Cup Trust 'had only £11,526 to transfer'

The tax-avoidance charity raised £176.5m in private donations, but spent only £55,000 on good causes

Cup Trust's London HQ
Cup Trust's London HQ

This story was corrected on 15 June; please see final paragraph

The tax-avoidance charity the Cup Trust had only £11,526 to transfer to another charity when it closed last month despite having brought in £176.5m in private donations during its lifetime, the law firm Stone King has confirmed.

The Cup Trust has been the subject of a long-running statutory inquiry after it emerged in 2013 that it had raised £176.5m in private donations over two years but spent only £55,000 on good causes.

The charity had tried to claim £46m in Gift Aid and donors might have been entitled to claim another £55m in tax relief.

The Charity Commission placed interim managers in charge of the Cup Trust in 2013 as it began its inquiry.

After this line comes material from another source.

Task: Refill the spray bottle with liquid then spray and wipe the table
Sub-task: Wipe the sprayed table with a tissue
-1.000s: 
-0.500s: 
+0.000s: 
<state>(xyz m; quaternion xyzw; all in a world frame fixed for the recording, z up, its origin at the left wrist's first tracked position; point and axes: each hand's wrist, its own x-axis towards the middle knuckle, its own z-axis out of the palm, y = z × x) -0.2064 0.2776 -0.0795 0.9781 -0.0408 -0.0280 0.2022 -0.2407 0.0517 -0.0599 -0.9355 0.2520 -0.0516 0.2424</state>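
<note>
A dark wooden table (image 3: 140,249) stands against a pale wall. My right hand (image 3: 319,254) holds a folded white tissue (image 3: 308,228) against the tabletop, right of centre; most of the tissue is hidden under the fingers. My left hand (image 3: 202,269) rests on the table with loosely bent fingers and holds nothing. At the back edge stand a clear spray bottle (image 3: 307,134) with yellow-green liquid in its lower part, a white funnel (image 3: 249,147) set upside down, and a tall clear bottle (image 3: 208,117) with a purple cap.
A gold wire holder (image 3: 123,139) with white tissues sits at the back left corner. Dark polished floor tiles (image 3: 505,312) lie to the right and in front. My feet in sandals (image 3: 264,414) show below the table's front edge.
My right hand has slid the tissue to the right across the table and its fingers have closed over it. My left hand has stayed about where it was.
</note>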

The charity was eventually wound up last month by the charity’s interim managers, Jonathan Burchfield and Ann Phillips of the law firm Stone King.

A statement from Stone King said today: "Jonathan and Ann wound up the now deregistered charity in May 2017, following a transfer of its remaining funds to a children’s charity.

"Grants of £20,000 were made by cheque prior to our appointment, which were drawn down after our appointment, and, as mentioned, the final transfer (after the addition of bank interest, the reimbursement of bank charges incorrectly charged to the charity and the addition of funds held by the charity’s accountants, and after the deduction of the previous grants, bank charges and the other law firm’s fees) was £11,526.26."

A High Court judgment of last year that allowed the charity’s interim managers to withdraw its Gift Aid claim said that, despite the Cup Trust having an income of £176m over its lifetime, virtually all of those funds were "almost entirely circular" and were not available to the charity.

Mountstar PTC, the company that acted as the corporate trustee of the Cup Trust, has today been disqualified from trusteeship for 15 years by the Charity Commission in one of the first uses of the regulator’s new powers.

The disqualification of Mountstar, which is based in the British Virgin Islands, is the first time the commission has used powers contained within the Charities (Protection and Social Investment) Act 2016 to disqualify companies from being trustees.

The commission said it was also considering regulatory action against the individual directors of Mountstar and was continuing its formal investigation of the Cup Trust.

The commission’s announcement comes after the Financial Reporting Council’s decision earlier this week to order an audit firm and two accountants to pay £390,000 in fines and legal costs for their actions related to the charity.

An earlier version of this article incorrectly described the Cup Trust as a "tax-evasion charity". Tax evasion is a criminal offence and we are happy to clarify that none of the directors of Mountstar, the charity’s corporate trustee, have been accused of this activity. We regret using the phrase and apologise for the error.